İnsan hayata karşı beklentilerini küçük tutmalı ki hayal kırıklığı yaşamasın. Ne yazık ki ben Araf'a gelirken yüksek beklentiler içinde gelmiştim. Kalbimin sesini dinleyerek bir adamın peşinden evimi yurdumu bırakıp gelmiştim. Sahip olduğum her şeyi geride bırakıp onun peşinden gelmiştim. Koskoca bir zenginliği elimin tersiyle iterek onun hiçliğine gelmiştim. Nasıl bir yere gittiğimi bilmeden onun ayak izlerini takip etmiştim. Ben kendime dair her şeyi arkamda bırakarak bir adamın peşinden gitmiştim. Peki, sonuç ne olmuştu? Bana söylemediğini bırakmamıştı. Ben babamın mirasından feragat ederek ona Elzem olarak gelmiştim ama o, bana sen Elzem'in gölgesisin demişti. Beni benimle vurarak yok saymıştı. Peki, neden? Diz çöküp tanrılardan af dilemedim diye mi? Bunun sıradan bir gurur, alçakça bir kibir olmadığını anlamıyordu. Aslında bu ne gururdu ne de kibir çünkü bu bendim. Bir şeyi yapmak içimden gelmiyorsa yapmazdım, yapamazdım. Fakat bu konudaki kararlılığımın başka bir sebebi vardı. Diz çökmüyorum çünkü bunu kendime borçlu olduğumu hissediyorum. Kendim derken önceki hayatımda olan kendimden bahsediyorum. Geçmişteki Elzem tanrılara yalvarmak yerine onlara meydan okuduysa mutlaka bir sebebi olmalı. Geçmişte böyle bir şey yaptıysam mutlaka bir sebebim olmalıydı. Önceki hayatımda herkesi karşıma alıp tanrıları alt etmişsem, şimdi nasıl diz çökerek geçmişteki zaferime gölge düşürürüm? Eğer bir tarih yazdıysam nasıl kendi yazdığım tarihi hiç yaşanmamış kılarım? Yapamam, bu kadarını önceki hayatımda olan kadına borçluyum. Kim ne derse desin her ikisi de benim ve ben, kendi tacımı ellerimle tanrılara vermeyeceğim.
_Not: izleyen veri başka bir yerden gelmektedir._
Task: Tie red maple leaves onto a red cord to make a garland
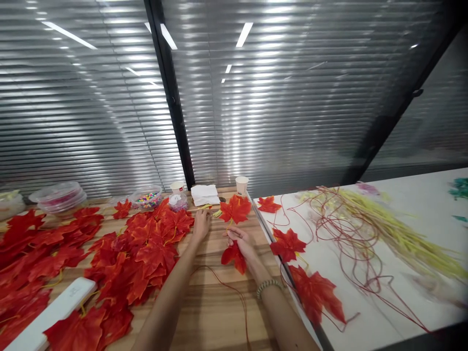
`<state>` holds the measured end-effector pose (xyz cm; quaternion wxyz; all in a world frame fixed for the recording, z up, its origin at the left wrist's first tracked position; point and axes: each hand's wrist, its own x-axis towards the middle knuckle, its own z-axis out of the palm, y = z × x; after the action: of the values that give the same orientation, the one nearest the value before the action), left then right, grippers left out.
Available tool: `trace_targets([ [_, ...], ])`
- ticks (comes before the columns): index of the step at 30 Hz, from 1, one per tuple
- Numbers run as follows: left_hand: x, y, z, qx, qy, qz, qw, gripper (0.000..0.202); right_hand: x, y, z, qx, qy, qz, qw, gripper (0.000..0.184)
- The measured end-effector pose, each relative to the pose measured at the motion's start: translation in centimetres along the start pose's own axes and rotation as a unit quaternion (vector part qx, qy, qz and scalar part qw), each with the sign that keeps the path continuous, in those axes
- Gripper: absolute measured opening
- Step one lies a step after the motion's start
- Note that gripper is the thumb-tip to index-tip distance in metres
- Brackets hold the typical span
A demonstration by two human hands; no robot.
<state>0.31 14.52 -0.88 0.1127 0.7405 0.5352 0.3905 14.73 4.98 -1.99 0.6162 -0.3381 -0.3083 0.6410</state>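
Note:
My right hand [242,241] is closed in a pinch near the middle of the wooden table. It holds a red artificial maple leaf [235,209] by its yellow stem, and another red leaf [234,257] hangs just below the fingers. A beaded bracelet [268,286] circles that wrist. My left hand [201,224] reaches to the table's back, beside small yellow stems [217,213] and a white paper [204,195]; its fingertips are too small to read. A red cord [234,287] runs over the wood between my forearms.
Red leaves lie in a large pile [146,253] on the left, with a white power bank [54,312] among them. Bead tubs [148,197] and a paper cup [242,185] line the back. Tangled red cord [347,224] and yellow strands [402,229] cover the white table [365,331].

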Motion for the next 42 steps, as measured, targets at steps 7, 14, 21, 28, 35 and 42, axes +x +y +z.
trace_targets([
  [7,-8.1,3.9,-3.3,-0.102,-0.034,-0.008,0.994,0.029,-0.6,-0.1,1.0,-0.002,-0.012,0.004,1.0,0.032],
  [14,-11.1,6.1,-4.1,-0.393,-0.052,-0.178,0.901,0.032,-2.2,-0.6,2.1,-0.056,-0.09,0.038,0.994,0.028],
  [21,-10.5,5.2,-5.2,-0.55,-0.103,-0.294,0.775,0.026,-3.0,-0.3,2.8,-0.124,-0.168,0.078,0.975,0.027],
  [28,-9.3,3.9,-6.9,-0.629,0.018,-0.296,0.719,0.02,-3.3,-1.3,2.8,-0.186,-0.124,0.044,0.974,0.03],
  [35,-7.2,-0.1,-11.9,-0.691,0.116,-0.242,0.671,0.024,-5.2,-2.0,3.7,-0.409,-0.249,-0.044,0.877,0.033],
  [42,-7.7,0.3,-11.7,-0.692,0.067,-0.243,0.677,0.023,-6.5,-1.0,4.1,-0.606,-0.177,-0.154,0.76,0.047],
])
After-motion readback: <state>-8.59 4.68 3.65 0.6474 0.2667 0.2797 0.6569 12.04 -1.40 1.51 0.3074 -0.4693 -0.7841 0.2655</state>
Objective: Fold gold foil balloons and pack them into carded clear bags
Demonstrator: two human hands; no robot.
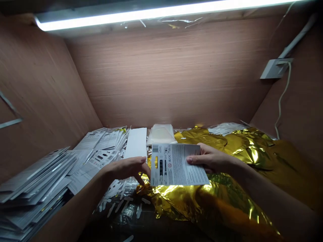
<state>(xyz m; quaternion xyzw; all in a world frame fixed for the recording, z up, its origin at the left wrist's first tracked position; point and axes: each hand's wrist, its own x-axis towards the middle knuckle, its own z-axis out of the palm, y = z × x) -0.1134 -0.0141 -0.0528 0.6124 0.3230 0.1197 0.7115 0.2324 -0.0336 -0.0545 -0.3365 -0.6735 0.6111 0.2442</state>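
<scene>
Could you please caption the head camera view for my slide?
Right hand holds a printed white card over crumpled gold foil; left hand beside it, near stacked white cards.

The right hand (pixel 214 159) pinches the edge of a printed card (pixel 176 164) covered in small text and warning symbols, while the left hand (pixel 126 169) curls at its opposite edge. Crinkled gold foil (pixel 217 201) spreads beneath and to the right. Stacks of printed cards (pixel 32 178) lie at left, beside a white strip (pixel 136 143) and a clear plastic packet (pixel 160 133). White die-cut scraps (pixel 118 200) lie below the left hand. An LED tube light (pixel 126 15) runs above the wood-veneer back panel (pixel 156 74).
</scene>
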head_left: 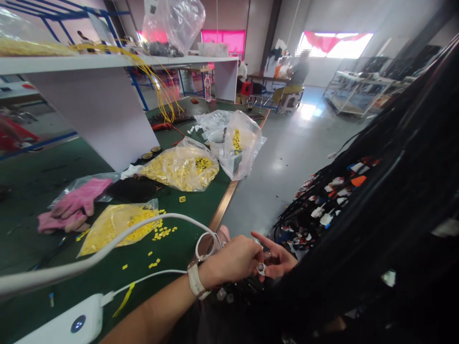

Sayfalarını hızlıca karıştırdığım bu kitapta da işime yarayacak herhangi bir şey bulamayınca kitabı kapattım. İki gündür kendimi odama kapatmış harıl harıl kütüphaneden aldığım kitapları karıştırıyordum. Savcı bana o sözleri söylediğinden beri bu odadan dışarı hiç çıkmamıştım. Efsun Hanım yemeklerimi odama gönderiyordu. Kendime oda hapsi verdiğim için bu odanın dışında neler oluyor bilmiyorum. Yeme içme ve özel ihtiyaçlarımı giderdiğim bir oda varken hiç dışarı çıkmak istemiyorum. Zaten beni gören herkes hakkımda konuşup duruyordu. Başta kendim olmak üzere herkesi memnun edecek çıkış yolunu bulmalıyım. Burada istenmeyen tek kişi bendim. Kızlara bile bana olduğu gibi ağır sözler söylenmiyordu. "Resmen dışlanıyorum!" diye isyan ederek yeni bir kitaba uzandım.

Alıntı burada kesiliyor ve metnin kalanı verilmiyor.